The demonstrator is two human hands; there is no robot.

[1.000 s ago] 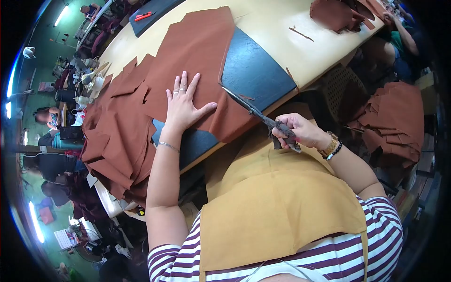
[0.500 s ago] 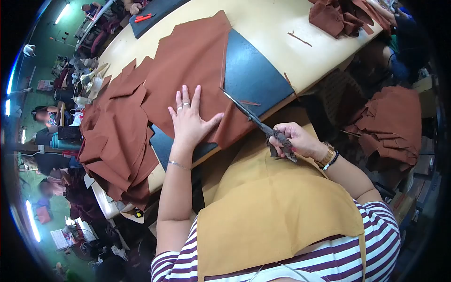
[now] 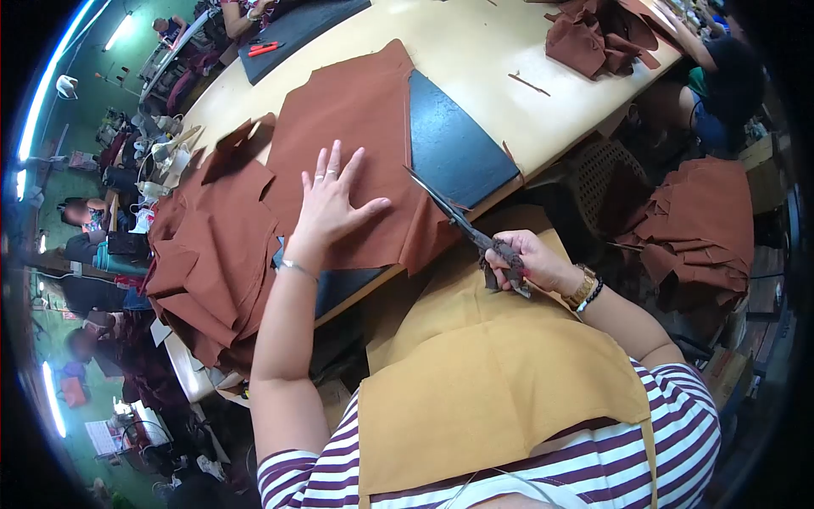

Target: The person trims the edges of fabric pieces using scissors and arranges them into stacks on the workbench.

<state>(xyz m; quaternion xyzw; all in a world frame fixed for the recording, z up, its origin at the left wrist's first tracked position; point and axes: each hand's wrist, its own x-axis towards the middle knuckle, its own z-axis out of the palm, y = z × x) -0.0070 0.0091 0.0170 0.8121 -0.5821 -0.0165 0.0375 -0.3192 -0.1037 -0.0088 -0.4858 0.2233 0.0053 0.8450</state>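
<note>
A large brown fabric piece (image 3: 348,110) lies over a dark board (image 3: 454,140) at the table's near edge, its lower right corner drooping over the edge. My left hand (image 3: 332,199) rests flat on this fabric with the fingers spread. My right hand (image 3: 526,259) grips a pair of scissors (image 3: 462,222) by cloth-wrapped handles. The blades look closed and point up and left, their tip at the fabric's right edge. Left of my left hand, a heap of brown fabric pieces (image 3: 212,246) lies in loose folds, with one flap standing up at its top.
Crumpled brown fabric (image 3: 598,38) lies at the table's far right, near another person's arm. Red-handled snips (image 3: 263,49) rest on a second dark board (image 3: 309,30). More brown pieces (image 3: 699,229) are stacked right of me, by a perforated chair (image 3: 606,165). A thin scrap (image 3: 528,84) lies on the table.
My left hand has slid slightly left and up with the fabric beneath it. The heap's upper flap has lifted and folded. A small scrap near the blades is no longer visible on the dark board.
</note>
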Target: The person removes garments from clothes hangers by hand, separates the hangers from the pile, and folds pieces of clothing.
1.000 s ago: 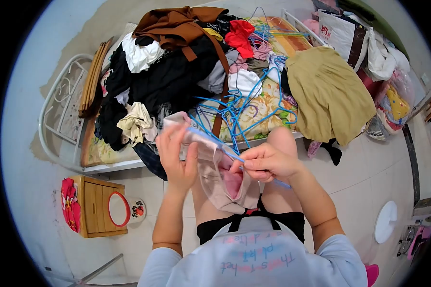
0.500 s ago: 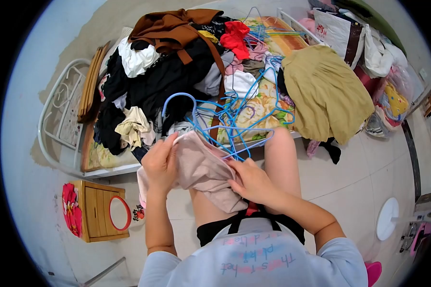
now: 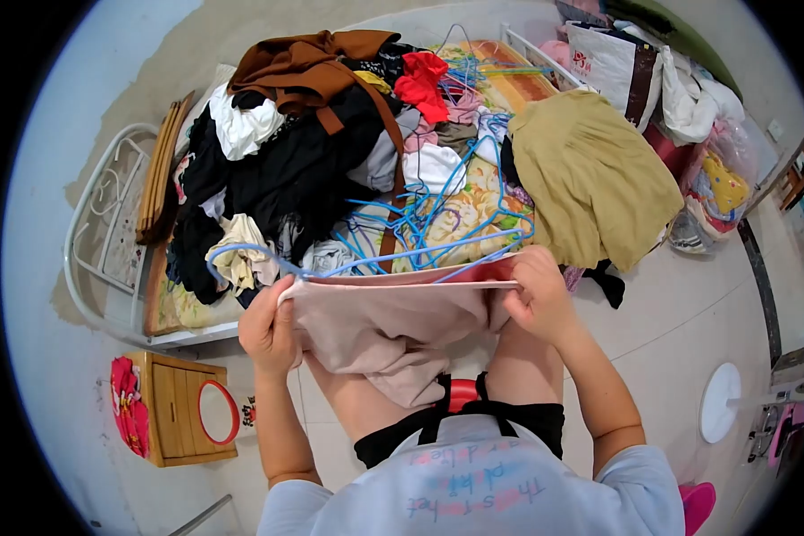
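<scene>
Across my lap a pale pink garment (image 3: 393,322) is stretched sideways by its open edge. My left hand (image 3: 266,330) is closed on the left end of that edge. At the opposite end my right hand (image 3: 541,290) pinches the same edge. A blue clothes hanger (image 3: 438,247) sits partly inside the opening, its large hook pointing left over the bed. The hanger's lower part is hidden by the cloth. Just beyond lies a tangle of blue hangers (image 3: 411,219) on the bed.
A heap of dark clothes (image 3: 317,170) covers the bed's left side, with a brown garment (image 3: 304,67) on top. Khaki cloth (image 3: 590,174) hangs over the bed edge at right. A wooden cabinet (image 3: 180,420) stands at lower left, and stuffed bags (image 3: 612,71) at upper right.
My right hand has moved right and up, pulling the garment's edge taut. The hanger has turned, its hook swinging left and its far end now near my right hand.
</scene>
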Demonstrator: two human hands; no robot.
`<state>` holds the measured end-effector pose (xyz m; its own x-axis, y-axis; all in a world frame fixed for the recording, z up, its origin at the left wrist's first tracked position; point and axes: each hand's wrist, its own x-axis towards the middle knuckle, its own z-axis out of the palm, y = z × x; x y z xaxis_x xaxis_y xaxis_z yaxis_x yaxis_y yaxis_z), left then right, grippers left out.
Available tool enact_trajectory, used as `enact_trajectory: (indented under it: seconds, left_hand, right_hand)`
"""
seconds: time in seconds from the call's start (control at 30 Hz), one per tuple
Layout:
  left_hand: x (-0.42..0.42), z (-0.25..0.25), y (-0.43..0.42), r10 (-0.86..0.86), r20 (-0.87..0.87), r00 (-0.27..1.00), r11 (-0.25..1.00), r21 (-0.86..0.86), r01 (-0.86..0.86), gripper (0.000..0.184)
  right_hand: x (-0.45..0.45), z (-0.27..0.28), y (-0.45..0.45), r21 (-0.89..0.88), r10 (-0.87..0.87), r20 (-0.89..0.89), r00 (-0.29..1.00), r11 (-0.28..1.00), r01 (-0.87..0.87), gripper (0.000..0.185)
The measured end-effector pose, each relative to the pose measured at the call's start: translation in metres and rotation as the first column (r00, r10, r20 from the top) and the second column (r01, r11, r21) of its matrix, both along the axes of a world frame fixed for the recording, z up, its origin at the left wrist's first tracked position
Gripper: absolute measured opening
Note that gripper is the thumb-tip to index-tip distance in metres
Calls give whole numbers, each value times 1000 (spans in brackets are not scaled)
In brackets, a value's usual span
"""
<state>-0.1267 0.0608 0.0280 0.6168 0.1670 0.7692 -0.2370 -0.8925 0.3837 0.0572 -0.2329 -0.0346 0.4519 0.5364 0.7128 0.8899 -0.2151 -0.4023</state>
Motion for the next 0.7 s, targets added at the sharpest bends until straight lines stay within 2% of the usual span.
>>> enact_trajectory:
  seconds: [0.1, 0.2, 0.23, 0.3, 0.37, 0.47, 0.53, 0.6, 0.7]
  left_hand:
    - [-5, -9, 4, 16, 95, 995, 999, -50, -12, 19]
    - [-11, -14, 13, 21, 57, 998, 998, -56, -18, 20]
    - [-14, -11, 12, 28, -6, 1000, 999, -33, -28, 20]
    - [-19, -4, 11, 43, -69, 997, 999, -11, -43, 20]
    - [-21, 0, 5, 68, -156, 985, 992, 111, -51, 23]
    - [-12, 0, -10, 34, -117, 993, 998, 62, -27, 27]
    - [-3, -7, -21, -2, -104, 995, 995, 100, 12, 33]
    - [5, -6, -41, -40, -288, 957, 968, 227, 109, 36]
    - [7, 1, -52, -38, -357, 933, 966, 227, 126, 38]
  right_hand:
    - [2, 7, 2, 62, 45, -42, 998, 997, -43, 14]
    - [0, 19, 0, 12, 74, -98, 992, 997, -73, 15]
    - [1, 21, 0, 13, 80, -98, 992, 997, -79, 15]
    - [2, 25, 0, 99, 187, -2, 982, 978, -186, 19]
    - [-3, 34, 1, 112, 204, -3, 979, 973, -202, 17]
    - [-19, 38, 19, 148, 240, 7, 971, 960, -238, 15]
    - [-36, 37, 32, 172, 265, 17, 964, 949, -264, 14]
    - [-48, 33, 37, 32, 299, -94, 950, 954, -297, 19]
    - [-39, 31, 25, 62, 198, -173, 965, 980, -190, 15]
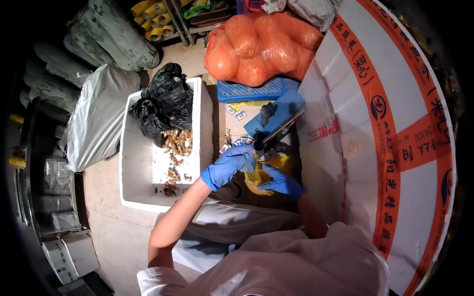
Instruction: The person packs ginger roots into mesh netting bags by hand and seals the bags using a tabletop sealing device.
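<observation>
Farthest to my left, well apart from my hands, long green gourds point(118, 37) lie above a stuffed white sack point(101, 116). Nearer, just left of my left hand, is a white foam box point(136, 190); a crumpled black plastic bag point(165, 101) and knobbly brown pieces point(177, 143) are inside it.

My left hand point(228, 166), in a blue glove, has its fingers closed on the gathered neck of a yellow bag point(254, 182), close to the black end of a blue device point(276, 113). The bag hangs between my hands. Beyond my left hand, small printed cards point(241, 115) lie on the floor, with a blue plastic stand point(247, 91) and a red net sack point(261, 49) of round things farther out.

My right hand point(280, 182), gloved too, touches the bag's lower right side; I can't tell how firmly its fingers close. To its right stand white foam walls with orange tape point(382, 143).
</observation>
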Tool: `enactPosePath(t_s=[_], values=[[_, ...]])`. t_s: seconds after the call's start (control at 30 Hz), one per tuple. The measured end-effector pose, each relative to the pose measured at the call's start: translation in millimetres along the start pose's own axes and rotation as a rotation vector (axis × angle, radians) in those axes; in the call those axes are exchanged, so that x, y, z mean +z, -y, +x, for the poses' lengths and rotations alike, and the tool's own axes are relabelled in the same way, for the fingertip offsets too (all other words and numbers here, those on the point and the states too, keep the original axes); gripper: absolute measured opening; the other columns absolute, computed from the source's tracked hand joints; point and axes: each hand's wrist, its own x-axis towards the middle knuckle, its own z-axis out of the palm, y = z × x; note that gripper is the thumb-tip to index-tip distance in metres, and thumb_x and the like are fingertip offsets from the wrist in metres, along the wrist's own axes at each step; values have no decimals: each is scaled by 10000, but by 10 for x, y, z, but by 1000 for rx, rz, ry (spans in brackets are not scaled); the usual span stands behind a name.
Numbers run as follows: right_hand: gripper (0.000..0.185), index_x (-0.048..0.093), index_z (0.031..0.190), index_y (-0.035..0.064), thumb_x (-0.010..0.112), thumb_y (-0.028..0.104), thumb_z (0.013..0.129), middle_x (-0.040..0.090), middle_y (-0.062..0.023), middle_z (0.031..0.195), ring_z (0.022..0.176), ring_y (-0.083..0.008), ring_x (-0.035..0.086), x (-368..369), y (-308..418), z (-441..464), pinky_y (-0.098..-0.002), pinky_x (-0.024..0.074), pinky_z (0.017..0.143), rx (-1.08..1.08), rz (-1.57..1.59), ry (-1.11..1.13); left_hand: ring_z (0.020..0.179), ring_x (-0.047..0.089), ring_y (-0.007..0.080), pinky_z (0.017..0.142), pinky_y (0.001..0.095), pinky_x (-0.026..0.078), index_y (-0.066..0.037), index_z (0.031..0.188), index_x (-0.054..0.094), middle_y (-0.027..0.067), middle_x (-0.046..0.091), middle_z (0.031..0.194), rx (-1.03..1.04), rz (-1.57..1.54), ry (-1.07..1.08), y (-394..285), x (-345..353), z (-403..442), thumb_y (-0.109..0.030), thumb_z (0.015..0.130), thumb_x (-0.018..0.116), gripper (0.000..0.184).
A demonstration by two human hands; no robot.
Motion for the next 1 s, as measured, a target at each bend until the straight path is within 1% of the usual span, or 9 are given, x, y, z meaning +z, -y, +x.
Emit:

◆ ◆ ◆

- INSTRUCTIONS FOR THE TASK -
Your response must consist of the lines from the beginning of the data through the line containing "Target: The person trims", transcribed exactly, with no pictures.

- ANSWER BOX -
The demonstrator is two human hands; there is no robot.

[1.000 s ago] 
[0.500 s ago] 
[now] 

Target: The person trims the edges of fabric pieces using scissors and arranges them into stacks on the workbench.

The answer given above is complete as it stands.